Robins v. Ritchie
2011 U.S. App. LEXIS 1577
8th Cir.2011Background
- Robins et al. sued Minnesota officials challenging Article VI, §8, Minnesota Constitution, and Mn. Stat. §204B.36(5) and §490.125 as unconstitutional; sought a preliminary injunction to force an election for Chief Justice in 2010.
- Claims center on resignations/appointments of Minnesota Chief Justices starting 2000 and the alleged pattern to delay elections by appointment.
- Minnesota Supreme Court decisions Clark I (2008) and Clark II (2010) held no constitutional requirement for elections and that vacancies may be filled by appointment until the next general election; Secretary of State was not authorized to post a 2010 election.
- Robins filed suit May 17, 2010; district court denied preliminary injunction; on appeal, the Eighth Circuit held it lacked subject matter jurisdiction under Rooker-Feldman, remanding to dismiss the state-law/constitutional challenges to §8 and §204B.36.
- The majority’s disposition includes remanding Robins’s challenge to §490.125 for dismissal, with a separate concurrence (Beam) addressing standing and alternative grounds for dismissal.
Issues
| Issue | Plaintiff's Argument | Defendant's Argument | Held |
|---|---|---|---|
| Whether Rooker-Feldman strips jurisdiction over the state-law/constitutional challenges | Robins argues federal review is proper | State contends claims are impermissible under Rooker-Feldman | Yes;-dismissed for lack of jurisdiction under Rooker-Feldman |
| Whether challenges to Article VI, §8 and §204B.36 are inextricably intertwined with state-court decisions | Challenges hinge on state-law mandates for elections | State-court rulings foreclose federal review | Yes;claims intertwined and cannot be adjudicated in federal court |
| Whether the timing of the state-court judgment triggers Rooker-Feldman | Federal suit filed before formal judgment, after Clark II opinion | Rooker-Feldman applies based on final resolution of state claims | Yes; May 13, 2010 (Clark II filing) is final resolution for timing purposes |
| Whether Minn. §490.125 (mandatory retirement age) is cognizable under Rooker-Feldman or standing | §490.125 creates midterm vacancies and infringes rights | Claims are subsumed by state-court decisions; lack standing/merit | Concurred that claim is intertwined and dismissed; Beam would remand for 12(b) analysis; overall result stands |
| Whether Robins had standing to challenge the retirement-age statute | Beam concurs in result but disagrees on standing reasoning; majority treats as intertwined and dismisses |
Key Cases Cited
- Exxon Mobil Corp. v.
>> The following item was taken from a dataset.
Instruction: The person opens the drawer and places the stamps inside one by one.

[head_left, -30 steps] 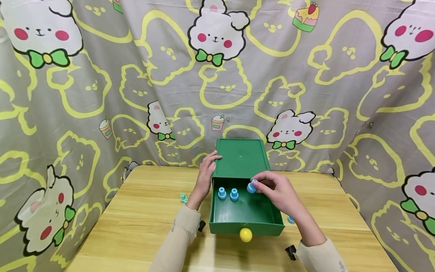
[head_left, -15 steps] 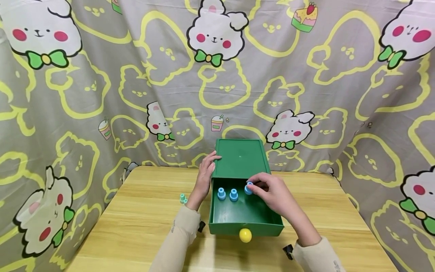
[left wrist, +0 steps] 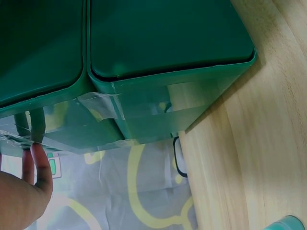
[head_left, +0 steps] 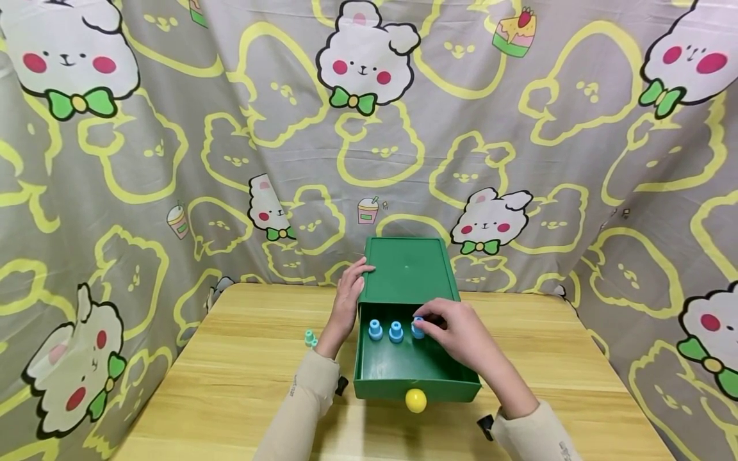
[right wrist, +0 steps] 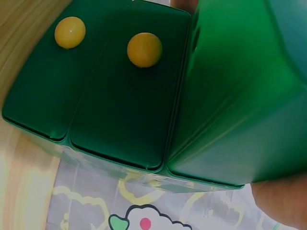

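Observation:
In the head view a green drawer cabinet (head_left: 406, 269) stands on the table with its top drawer (head_left: 398, 368) pulled out. My right hand (head_left: 464, 333) pinches a blue stepped peg (head_left: 418, 333) inside that drawer, near its back right; whether the peg touches the drawer floor I cannot tell. To its left stand two more upright blue pegs, a middle one (head_left: 395, 332) and a left one (head_left: 375, 330). My left hand (head_left: 348, 298) rests against the cabinet's left side, fingers near the top edge. The left wrist view shows its fingers (left wrist: 42, 167) against the taped cabinet wall.
A yellow ball knob (head_left: 416, 401) sticks out from the drawer front. Lower drawers with yellow knobs (right wrist: 145, 50) appear in the right wrist view. Small teal pieces (head_left: 309, 337) lie on the wooden table (head_left: 242, 358) to the left. A patterned curtain (head_left: 380, 153) hangs behind.
My right hand has moved the blue peg left and slightly down, towards the other two. A blue piece on the table right of the drawer is now out of sight. My left hand stays put.

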The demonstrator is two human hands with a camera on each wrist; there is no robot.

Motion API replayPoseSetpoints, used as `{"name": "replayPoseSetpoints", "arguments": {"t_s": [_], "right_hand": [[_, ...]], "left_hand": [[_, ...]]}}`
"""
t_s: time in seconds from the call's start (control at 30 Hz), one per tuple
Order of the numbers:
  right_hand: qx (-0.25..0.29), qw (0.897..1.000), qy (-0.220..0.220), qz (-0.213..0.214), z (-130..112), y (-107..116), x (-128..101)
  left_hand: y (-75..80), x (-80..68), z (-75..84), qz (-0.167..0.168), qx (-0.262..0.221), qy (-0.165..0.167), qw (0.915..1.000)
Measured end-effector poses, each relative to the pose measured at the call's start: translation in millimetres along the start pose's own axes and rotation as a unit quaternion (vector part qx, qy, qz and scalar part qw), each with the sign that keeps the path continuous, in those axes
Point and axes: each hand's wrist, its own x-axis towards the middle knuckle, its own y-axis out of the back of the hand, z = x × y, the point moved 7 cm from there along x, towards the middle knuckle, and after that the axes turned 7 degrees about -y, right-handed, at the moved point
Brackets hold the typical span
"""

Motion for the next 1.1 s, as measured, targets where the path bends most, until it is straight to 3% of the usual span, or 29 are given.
{"name": "replayPoseSetpoints", "arguments": {"t_s": [0.53, 1.1], "right_hand": [[-0.043, 0.999, 0.028, 0.006, -3.1, -6.6, 0.0], [-0.097, 0.995, 0.018, -0.002, -4.3, -10.1, 0.2]], "left_hand": [[0.6, 0.4, 1.1, -0.001, 0.002, -0.004, 1.0], [-0.7, 0.2, 1.3, -0.006, 0.002, -0.005, 1.0]]}}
Saudi Basic Indus., 544 U.S. 280 (U.S. 2005) (redefined Rooker-Feldman timing and scope)
- Rooker v. Fid. Trust Co., 263 U.S. 413 (U.S. 1923) (established core doctrine of exclusive Supreme Court review of state judgments)
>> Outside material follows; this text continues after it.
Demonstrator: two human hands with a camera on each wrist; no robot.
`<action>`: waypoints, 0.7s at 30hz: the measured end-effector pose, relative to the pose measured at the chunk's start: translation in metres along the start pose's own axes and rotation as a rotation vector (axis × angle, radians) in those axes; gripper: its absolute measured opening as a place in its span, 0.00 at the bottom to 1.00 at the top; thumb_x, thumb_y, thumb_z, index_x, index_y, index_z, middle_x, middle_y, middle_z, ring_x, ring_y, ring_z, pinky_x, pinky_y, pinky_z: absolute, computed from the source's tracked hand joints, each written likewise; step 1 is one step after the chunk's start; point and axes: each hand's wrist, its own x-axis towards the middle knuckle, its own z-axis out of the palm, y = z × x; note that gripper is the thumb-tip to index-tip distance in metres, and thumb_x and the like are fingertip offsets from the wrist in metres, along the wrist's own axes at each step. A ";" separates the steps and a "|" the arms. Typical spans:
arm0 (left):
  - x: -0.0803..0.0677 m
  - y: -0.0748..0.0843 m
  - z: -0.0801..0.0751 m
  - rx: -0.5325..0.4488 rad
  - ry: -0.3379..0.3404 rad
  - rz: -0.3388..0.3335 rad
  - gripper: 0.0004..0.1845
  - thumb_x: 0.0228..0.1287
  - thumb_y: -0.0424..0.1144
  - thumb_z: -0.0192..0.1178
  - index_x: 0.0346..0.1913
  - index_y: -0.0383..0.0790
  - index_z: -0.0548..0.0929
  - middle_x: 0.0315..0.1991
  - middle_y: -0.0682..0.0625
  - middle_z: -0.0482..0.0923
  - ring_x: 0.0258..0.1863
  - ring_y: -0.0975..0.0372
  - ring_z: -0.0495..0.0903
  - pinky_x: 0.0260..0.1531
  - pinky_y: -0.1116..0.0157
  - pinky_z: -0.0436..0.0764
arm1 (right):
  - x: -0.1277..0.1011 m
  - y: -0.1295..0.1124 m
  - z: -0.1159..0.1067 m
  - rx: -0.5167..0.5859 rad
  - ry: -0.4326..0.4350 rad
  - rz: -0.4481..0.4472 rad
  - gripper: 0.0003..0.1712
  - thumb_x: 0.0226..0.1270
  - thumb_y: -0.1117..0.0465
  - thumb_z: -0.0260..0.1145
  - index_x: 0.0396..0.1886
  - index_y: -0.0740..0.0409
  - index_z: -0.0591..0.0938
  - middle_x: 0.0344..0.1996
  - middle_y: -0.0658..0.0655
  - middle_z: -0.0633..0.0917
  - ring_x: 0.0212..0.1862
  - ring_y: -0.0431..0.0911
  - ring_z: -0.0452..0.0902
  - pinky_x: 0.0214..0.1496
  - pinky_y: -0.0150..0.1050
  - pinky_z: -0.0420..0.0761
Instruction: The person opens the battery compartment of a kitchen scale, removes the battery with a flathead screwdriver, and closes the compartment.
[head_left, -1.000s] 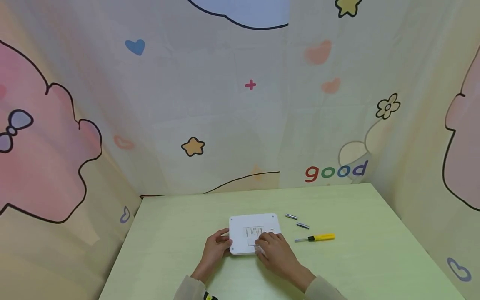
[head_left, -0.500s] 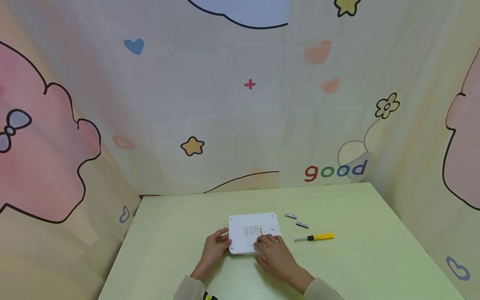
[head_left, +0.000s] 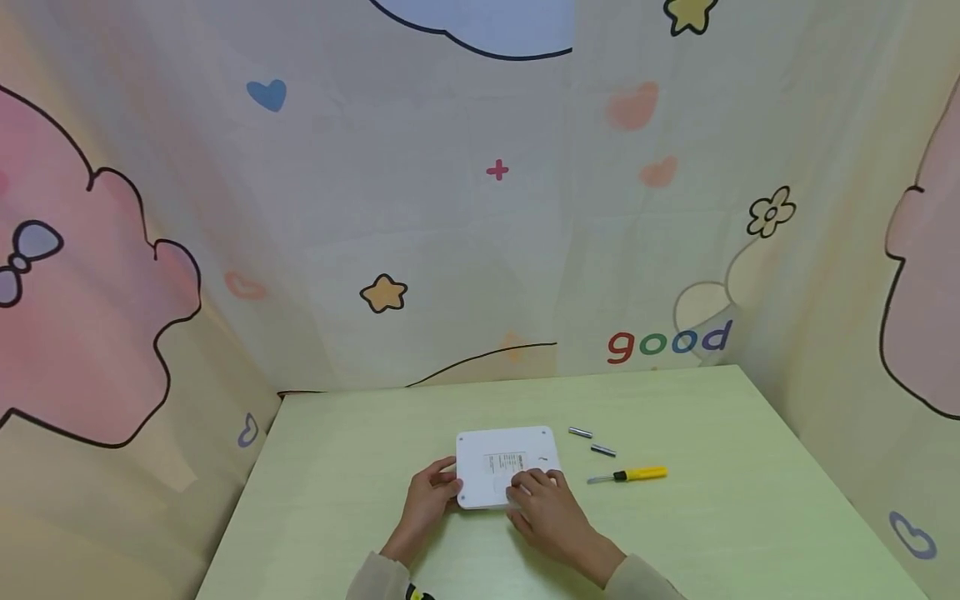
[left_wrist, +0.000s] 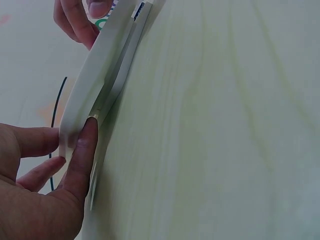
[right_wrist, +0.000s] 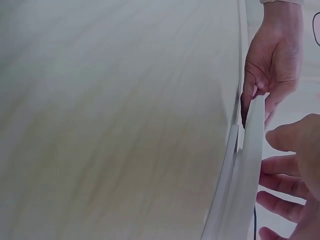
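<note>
A white, flat, rounded-square device (head_left: 474,450) lies on the table, its back with a printed label (head_left: 504,462) facing up and small round marks at its corners. My left hand (head_left: 427,504) grips its left edge; in the left wrist view the thumb lies against its lower side and the fingers on the other side. My right hand (head_left: 553,518) rests bent fingertips on the back, near the front right part, covering what lies beneath. In the right wrist view, the fingers touch the device (right_wrist: 250,165) while the thumb stays apart from it.
Right of the device lie two small silver cylinders, like batteries: one farther back (head_left: 581,432), one nearer (head_left: 603,451). A screwdriver (head_left: 641,474) with a yellow handle lies in front of them. Patterned cloth (head_left: 465,250) hangs around the pale green table (head_left: 360,433).
The right fingertips have shifted very slightly on the device's back. The left hand keeps its grip, and the device, cylinders and screwdriver stay put; the view shifts slightly.
</note>
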 end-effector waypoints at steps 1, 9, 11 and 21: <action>0.000 0.000 0.000 0.001 -0.001 0.001 0.25 0.64 0.27 0.60 0.65 0.31 0.74 0.45 0.38 0.81 0.36 0.60 0.81 0.33 0.62 0.85 | 0.000 0.000 0.000 0.001 -0.003 0.003 0.18 0.66 0.46 0.65 0.49 0.50 0.85 0.49 0.47 0.82 0.57 0.47 0.74 0.55 0.51 0.71; -0.001 -0.001 0.001 0.003 0.006 -0.009 0.25 0.63 0.27 0.61 0.64 0.32 0.74 0.46 0.37 0.81 0.36 0.60 0.82 0.33 0.62 0.85 | -0.001 0.004 0.002 0.043 0.010 0.030 0.19 0.64 0.47 0.68 0.50 0.49 0.83 0.50 0.49 0.82 0.56 0.48 0.75 0.56 0.52 0.72; 0.000 -0.001 0.001 0.015 0.012 -0.012 0.25 0.63 0.27 0.61 0.64 0.32 0.75 0.46 0.38 0.81 0.36 0.60 0.82 0.33 0.63 0.85 | 0.000 0.007 0.000 0.063 0.023 0.049 0.19 0.63 0.48 0.68 0.51 0.50 0.83 0.50 0.49 0.82 0.56 0.48 0.75 0.56 0.52 0.73; 0.003 0.005 0.001 0.052 0.044 -0.019 0.25 0.62 0.29 0.60 0.64 0.33 0.75 0.47 0.38 0.80 0.36 0.60 0.81 0.34 0.64 0.84 | 0.006 0.032 -0.011 0.187 0.158 0.187 0.19 0.62 0.52 0.70 0.51 0.53 0.84 0.48 0.53 0.84 0.54 0.51 0.77 0.55 0.52 0.75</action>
- Dist. of Columbia Ct. of Appeals v. Feldman, 460 U.S. 462 (U.S. 1983) (limits federal review of state-court decisions; finality matters)
- Dodson v. Univ. of Ark. for Med. Scis., 601 F.3d 750 (8th Cir. 2010) (applies Rooker-Feldman to state-court losers in § 1983 actions)
- Charchenko v. City of Stillwater, 47 F.3d 981 (8th Cir. 1995) (discusses when federal claims are intertwined with state-court decisions)
- Bonas v. Town of N. Smithfield, 265 F.3d 69 (1st Cir. 2001) (disenfranchisement occurs when elections are not held as required by law)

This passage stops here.